Exxon ties up Arctic deal with Rosneft
US oil giant Exxon and Russian peer Rosneft are to jointly develop oil and gas reserves in the Russian Arctic, opening up one of the last unconquered drilling frontiers to the global industry No.1.
The deal has ended any hope of BP reviving its own pact with Rosneft to develop the same Arctic territory – that deal was blocked in May by the billionaire partners in BP’s existing Russian venture.
“New horizons are opening up. One of the world’s leading companies, Exxon Mobil, is starting to work on Russia’s strategic shelf and deepwater continental shelf,” Russia’s prime minister, Vladimir Putin, said.
Putin attended the signing of the deal in the Black Sea resort of Sochi by Exxon chief executive Rex Tillerson and Russia’s top energy official, Deputy Prime Minister Igor Sechin.
Under the deal, Exxon and Rosneft will invest $3.2 billion developing East Prinovozemelsky Blocks 1, 2, and 3 in the Arctic Kara Sea and the Tuapse licensing block in the Black Sea.
Rosneft will own 66.7 per cent and Exxon 33.3 per cent of a joint venture to develop the blocks, which Exxon said were “among the most promising and least explored offshore areas globally, with high potential for liquids and gas”.
Rosneft said the Kara Sea blocks contained an estimated 36bn barrels of recoverable oil resources. Total resources were estimated at 110bn barrels of oil equivalent.
The Black Sea block was estimated to hold 9bn barrels of oil reserves. First drilling was planned to start in 2015, with Exxon shouldering most of the costs.
“The Russians very quickly had a plan B and plan B was Exxon,” said Fadel Gheit, energy analyst at Oppenheimer & Co.
The deal marks a turnaround for Exxon in Russia. The US firm was widely thought to be on the verge of taking over Yukos, then Russia’s largest oil firm, before its head Mikhail Khodorkovsky was arrested in 2003.

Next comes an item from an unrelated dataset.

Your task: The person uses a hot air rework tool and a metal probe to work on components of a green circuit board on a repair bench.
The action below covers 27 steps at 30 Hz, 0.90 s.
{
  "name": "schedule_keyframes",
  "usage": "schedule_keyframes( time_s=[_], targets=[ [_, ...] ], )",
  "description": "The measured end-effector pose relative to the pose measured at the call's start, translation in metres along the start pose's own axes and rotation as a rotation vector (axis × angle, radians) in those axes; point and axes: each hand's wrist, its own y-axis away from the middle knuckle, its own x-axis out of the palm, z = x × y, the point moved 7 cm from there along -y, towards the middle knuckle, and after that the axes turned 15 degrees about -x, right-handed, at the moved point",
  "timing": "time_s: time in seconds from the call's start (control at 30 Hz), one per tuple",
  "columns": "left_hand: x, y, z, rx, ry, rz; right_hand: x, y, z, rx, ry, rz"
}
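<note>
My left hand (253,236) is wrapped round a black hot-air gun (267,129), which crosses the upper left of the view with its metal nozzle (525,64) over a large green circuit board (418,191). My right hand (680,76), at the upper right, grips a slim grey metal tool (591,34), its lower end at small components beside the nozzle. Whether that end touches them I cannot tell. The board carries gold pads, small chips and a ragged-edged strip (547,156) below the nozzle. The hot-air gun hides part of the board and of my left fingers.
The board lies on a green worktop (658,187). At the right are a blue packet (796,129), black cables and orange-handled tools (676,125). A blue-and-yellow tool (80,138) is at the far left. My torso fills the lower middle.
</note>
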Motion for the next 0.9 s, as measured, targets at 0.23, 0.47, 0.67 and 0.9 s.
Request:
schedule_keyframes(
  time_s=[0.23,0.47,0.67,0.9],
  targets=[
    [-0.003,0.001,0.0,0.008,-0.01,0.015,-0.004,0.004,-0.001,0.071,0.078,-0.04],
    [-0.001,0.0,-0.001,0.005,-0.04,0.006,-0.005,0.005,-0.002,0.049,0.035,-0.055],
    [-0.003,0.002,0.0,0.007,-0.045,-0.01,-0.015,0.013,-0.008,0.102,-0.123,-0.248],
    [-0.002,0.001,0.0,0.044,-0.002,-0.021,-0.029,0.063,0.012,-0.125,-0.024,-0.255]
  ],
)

Khodorkovsky was subsequently jailed for fraud and tax evasion and Yukos’s prime assets bought at bankruptcy auctions by Rosneft, now Russia’s industry leader and with enough reserves to cover 27 years of production.
“Politically, it is significant that this is an American company,” said Clifford Kupchan, a Russia-watcher at the Eurasia Group. “Three years ago, American companies were being excluded. Here, an American company is at the centre of a flagship announcement.”